ASSIGNMENT
Using the entries below, output each line exactly from the first through the one that contains "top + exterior".
[Opening EXCERPTED RECORDS section]
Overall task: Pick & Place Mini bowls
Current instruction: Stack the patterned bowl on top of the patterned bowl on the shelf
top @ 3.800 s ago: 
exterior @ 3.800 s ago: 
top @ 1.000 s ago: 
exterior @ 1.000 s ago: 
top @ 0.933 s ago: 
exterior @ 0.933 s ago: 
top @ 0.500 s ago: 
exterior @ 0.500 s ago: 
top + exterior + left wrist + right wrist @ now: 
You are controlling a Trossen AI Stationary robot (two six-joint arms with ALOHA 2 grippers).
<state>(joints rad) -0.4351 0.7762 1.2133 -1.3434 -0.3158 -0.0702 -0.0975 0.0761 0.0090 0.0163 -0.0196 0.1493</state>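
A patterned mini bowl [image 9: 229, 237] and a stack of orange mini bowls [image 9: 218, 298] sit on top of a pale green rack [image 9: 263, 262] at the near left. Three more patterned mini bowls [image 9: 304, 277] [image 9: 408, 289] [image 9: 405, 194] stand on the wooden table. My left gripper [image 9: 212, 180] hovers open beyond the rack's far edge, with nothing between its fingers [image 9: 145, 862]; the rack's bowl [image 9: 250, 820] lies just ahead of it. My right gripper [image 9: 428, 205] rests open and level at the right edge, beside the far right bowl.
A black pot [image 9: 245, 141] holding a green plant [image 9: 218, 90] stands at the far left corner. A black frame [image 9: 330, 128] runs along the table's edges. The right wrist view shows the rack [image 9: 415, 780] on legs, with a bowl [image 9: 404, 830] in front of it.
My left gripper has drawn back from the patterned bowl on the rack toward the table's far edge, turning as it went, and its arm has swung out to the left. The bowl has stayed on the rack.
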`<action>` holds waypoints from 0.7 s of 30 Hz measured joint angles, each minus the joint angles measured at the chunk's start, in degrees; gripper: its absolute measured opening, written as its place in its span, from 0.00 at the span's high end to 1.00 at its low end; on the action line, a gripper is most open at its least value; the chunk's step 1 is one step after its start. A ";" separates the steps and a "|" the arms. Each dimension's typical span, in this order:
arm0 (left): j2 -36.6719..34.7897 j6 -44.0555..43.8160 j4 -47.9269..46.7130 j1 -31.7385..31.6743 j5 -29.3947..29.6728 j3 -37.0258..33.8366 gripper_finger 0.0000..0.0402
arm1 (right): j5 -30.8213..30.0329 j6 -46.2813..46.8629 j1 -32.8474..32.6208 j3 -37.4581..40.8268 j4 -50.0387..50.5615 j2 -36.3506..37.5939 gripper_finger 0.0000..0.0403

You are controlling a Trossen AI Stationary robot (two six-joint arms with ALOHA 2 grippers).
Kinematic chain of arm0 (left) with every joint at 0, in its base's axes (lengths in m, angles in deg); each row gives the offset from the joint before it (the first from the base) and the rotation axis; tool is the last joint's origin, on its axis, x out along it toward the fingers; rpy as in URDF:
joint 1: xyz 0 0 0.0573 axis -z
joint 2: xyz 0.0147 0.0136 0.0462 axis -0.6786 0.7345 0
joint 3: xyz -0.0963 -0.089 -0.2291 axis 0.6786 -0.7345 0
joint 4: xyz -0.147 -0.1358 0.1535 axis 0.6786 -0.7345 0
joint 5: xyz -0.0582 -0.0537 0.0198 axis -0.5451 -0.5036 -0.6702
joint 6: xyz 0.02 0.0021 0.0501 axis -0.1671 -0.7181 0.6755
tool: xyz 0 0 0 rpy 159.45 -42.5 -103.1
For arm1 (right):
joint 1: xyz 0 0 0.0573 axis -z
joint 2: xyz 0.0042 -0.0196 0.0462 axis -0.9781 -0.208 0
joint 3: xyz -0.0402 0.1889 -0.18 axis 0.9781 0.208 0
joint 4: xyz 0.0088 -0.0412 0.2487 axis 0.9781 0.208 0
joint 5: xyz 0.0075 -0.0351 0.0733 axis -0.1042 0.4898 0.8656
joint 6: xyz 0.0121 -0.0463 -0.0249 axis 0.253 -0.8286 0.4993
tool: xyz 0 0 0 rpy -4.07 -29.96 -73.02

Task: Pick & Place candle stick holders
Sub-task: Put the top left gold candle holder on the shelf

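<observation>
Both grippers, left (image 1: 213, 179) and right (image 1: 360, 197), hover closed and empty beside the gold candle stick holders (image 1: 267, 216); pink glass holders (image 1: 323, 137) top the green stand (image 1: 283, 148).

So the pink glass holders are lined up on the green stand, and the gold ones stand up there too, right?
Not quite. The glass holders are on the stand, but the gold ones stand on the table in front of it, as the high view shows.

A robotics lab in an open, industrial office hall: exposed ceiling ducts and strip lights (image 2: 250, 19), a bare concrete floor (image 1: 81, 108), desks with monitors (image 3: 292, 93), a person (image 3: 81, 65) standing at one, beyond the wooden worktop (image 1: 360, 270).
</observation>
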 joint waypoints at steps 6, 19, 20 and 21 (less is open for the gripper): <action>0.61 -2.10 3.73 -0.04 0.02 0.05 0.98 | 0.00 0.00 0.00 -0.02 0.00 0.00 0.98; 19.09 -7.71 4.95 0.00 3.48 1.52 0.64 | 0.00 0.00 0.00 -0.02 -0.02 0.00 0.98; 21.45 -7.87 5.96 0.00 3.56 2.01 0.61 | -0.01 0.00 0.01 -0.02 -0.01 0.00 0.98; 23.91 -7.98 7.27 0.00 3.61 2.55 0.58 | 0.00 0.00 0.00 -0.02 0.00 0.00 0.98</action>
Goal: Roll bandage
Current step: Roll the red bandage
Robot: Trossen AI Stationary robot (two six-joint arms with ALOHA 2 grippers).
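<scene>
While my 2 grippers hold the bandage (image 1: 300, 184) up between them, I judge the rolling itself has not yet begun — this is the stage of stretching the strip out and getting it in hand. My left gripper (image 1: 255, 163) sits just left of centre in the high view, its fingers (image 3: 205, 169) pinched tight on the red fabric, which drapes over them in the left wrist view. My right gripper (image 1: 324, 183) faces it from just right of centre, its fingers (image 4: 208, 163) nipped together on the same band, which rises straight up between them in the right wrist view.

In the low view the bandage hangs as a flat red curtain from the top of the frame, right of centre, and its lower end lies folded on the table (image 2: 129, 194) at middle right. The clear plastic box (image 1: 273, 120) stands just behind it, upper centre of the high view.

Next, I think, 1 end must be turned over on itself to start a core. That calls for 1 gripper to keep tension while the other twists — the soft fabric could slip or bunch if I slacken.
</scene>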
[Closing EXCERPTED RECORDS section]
TASK OUTPUT
Overall task: Pick & Place Mini bowls
Current instruction: Stack the patterned bowl on top of the patterned bowl on the shelf
top @ 3.800 s ago: 
exterior @ 3.800 s ago: 
top @ 1.000 s ago: 
exterior @ 1.000 s ago: 
top @ 0.933 s ago: 
exterior @ 0.933 s ago: 
top @ 0.500 s ago: 
exterior @ 0.500 s ago: 
top + exterior + left wrist + right wrist @ now: 

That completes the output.